Setelah mandi disunnahkan untuk memakai wewangian pada rambut dan jenggotnya, kemudian memakai kain ihrom, dan niat ihrom setelah sholat fardhu, jika datangnya tepat pada waktu sholat fardhu, (jika tidak demikian) niat ihromnya setelah sholat sunah, dengan niat sholat sunah wudhu’, (perlu ditekankan di sini bahwa) tidak ada sholat sunat khusus untuk ihrom, karena tidak adanya tuntunan dari Nabi -shollallohu alaihi wasallam-. Sedangkan bagi mereka yang sedang haid atau nifas maka ia tidak diperbolehkan untuk sholat.

Kemudian mulailah ia mengumandangkan talbiyah:

لبيك اللهم لبيك، لبيك لا شريك لبيك، إن الحمد والنعمة لك والملك، لا شريك لك

Hendaklah ia terus menerus mengumandangkan talbiyah hingga sampai ke makkah.

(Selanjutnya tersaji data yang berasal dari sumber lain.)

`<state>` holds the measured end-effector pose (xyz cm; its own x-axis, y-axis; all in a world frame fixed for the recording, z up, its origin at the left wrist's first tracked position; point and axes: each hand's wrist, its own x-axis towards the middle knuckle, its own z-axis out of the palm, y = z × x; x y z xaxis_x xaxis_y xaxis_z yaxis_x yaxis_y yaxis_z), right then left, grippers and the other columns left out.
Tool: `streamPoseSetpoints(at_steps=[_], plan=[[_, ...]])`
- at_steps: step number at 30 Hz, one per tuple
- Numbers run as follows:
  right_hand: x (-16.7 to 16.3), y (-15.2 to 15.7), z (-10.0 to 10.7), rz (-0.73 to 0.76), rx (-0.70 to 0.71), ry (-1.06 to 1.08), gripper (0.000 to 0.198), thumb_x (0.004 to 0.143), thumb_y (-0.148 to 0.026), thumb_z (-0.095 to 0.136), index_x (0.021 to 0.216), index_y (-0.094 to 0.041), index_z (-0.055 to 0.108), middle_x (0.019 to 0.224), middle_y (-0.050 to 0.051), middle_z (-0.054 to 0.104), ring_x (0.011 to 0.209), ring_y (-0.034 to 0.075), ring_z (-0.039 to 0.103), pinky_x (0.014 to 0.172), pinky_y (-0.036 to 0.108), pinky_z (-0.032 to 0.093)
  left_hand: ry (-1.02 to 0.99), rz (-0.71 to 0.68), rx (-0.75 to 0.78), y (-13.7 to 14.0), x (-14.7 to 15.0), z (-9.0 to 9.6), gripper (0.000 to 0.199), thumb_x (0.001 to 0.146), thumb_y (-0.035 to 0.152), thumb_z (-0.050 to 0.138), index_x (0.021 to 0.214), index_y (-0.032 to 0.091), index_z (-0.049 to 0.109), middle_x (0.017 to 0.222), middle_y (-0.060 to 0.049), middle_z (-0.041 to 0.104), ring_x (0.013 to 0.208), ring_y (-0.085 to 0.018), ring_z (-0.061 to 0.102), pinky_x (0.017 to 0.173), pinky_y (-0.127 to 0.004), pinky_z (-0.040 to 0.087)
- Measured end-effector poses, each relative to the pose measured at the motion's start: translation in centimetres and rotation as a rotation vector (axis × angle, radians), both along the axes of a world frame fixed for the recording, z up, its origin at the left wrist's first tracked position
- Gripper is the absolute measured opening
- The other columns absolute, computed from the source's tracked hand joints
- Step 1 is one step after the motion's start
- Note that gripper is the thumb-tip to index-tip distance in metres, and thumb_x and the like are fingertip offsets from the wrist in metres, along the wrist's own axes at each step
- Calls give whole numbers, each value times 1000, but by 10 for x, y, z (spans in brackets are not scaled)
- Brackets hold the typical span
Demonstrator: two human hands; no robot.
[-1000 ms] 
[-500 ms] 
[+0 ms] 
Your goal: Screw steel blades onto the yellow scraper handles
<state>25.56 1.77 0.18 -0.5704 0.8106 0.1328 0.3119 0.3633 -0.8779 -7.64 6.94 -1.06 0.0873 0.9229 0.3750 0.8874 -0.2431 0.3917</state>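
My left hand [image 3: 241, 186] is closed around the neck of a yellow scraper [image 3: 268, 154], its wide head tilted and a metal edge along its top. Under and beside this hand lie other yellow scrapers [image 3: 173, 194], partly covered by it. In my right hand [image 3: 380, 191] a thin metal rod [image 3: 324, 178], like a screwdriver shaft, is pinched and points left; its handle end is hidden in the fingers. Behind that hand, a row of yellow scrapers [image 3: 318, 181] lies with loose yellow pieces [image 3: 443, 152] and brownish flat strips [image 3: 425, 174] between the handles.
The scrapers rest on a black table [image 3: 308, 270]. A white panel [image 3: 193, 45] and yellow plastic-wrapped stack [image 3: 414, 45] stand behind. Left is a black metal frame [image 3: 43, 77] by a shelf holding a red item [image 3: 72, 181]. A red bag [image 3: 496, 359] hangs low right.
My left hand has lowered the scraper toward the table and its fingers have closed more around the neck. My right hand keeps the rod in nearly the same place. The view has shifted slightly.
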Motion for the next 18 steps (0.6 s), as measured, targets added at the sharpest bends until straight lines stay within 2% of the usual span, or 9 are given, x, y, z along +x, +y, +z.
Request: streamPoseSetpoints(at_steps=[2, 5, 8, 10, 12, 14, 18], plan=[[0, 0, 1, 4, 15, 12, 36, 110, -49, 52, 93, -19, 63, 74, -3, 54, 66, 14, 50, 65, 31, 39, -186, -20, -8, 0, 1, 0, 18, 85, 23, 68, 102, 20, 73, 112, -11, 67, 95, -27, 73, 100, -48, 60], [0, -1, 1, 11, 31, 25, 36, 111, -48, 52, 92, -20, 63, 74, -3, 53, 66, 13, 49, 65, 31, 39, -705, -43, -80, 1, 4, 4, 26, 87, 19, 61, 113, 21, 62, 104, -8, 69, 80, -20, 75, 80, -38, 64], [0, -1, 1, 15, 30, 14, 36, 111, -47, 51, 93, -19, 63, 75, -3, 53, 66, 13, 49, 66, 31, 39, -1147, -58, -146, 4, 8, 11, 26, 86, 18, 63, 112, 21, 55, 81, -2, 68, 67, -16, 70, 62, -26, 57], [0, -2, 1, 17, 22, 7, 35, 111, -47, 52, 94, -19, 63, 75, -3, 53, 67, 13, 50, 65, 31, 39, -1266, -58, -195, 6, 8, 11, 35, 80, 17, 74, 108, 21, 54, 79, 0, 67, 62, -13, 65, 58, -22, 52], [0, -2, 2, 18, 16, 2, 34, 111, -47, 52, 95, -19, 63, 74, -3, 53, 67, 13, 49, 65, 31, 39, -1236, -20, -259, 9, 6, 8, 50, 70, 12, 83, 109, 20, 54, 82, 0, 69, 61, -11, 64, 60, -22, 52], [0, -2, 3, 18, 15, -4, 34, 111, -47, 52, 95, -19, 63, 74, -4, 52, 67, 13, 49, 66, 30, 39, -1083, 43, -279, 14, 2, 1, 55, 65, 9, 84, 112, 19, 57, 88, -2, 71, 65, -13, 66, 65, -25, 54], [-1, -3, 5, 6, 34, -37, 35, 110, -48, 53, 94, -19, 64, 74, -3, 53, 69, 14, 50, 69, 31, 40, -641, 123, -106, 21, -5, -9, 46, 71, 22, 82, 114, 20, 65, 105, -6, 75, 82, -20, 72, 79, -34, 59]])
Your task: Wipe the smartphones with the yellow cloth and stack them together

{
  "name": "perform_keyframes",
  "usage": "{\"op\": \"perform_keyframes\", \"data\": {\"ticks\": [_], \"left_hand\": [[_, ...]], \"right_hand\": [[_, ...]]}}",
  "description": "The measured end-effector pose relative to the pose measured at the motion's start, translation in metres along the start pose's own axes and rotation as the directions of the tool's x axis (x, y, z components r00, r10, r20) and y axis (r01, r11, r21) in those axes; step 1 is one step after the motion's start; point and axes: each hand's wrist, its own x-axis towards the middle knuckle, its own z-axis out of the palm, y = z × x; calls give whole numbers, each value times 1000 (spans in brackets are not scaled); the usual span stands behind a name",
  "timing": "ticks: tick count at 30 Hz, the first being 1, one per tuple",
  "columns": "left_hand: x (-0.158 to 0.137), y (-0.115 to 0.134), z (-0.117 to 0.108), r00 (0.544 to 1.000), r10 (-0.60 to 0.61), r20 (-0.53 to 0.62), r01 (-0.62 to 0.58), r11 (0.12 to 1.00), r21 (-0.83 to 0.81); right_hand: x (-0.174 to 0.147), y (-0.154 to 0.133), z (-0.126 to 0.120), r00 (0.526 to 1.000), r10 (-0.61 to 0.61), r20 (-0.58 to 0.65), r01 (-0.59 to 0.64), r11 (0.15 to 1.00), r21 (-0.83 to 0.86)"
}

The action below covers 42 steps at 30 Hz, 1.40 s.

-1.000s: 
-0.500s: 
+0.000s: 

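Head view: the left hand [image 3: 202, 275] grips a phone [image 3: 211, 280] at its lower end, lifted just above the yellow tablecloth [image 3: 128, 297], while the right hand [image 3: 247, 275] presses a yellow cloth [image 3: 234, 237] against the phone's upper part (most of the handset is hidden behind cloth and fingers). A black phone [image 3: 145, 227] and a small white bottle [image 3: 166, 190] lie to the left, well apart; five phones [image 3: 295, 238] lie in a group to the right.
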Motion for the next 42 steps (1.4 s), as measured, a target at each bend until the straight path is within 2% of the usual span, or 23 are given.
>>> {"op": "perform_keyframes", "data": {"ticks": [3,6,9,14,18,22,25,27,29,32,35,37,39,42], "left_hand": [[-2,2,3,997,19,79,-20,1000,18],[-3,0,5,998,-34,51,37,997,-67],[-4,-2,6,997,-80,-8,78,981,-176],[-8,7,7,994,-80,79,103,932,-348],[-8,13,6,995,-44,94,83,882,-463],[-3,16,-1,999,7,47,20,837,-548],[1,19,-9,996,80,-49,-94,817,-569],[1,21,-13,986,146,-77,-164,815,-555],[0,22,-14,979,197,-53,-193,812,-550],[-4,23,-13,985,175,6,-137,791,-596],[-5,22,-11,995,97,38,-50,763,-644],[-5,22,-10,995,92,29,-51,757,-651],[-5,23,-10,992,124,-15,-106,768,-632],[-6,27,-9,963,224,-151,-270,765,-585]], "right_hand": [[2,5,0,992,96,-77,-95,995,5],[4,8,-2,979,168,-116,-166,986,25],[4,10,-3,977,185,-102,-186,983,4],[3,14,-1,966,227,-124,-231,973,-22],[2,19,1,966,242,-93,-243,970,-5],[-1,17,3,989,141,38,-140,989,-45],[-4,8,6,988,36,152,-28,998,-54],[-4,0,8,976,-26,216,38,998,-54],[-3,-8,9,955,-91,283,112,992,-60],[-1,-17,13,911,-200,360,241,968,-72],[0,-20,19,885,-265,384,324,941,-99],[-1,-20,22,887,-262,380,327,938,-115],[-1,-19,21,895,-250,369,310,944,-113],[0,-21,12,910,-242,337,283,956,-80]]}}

Ketika mendekati kota makkah sebaiknya ia mandi, sebagaimana dilakukan oleh Rasululloh -shollallohu alaihi wasallam-, dan mendahulukan kaki kanan ketika masuk masjidil  harom seraya berdo’a:

بسم الله والصلاة والسلام على رسول الله، اللهم اغفر لي ذنوبي، وافتح لي أبواب رحمتك، أعوذ بالله العظيم، وبوجهه الكريم، وبسلطانه القديم من الشيطان الرجيم

Kemudian ia menghentikan talbiyah ketika akan thowaf, ia memulai towaf dari hajar aswad, mengusapnya atau menciumnya bila memungkinkan, bila tidak memungkinkan maka cukup hanya dengan isyarat saja seraya melafalkan:

بسم الله والله أكبر, اللهم إيمانا بك، وتصديقا بكتابك، ووفاء بعهدك، واتباعا لسنة نبيك محمد صلى الله عليه وسلم

kemudian menjadikan ka’bah di sebelah kirinya dan thowaf tujuh putaran, dimulai dari hajar aswad dan diakhiri di hajar aswad pula.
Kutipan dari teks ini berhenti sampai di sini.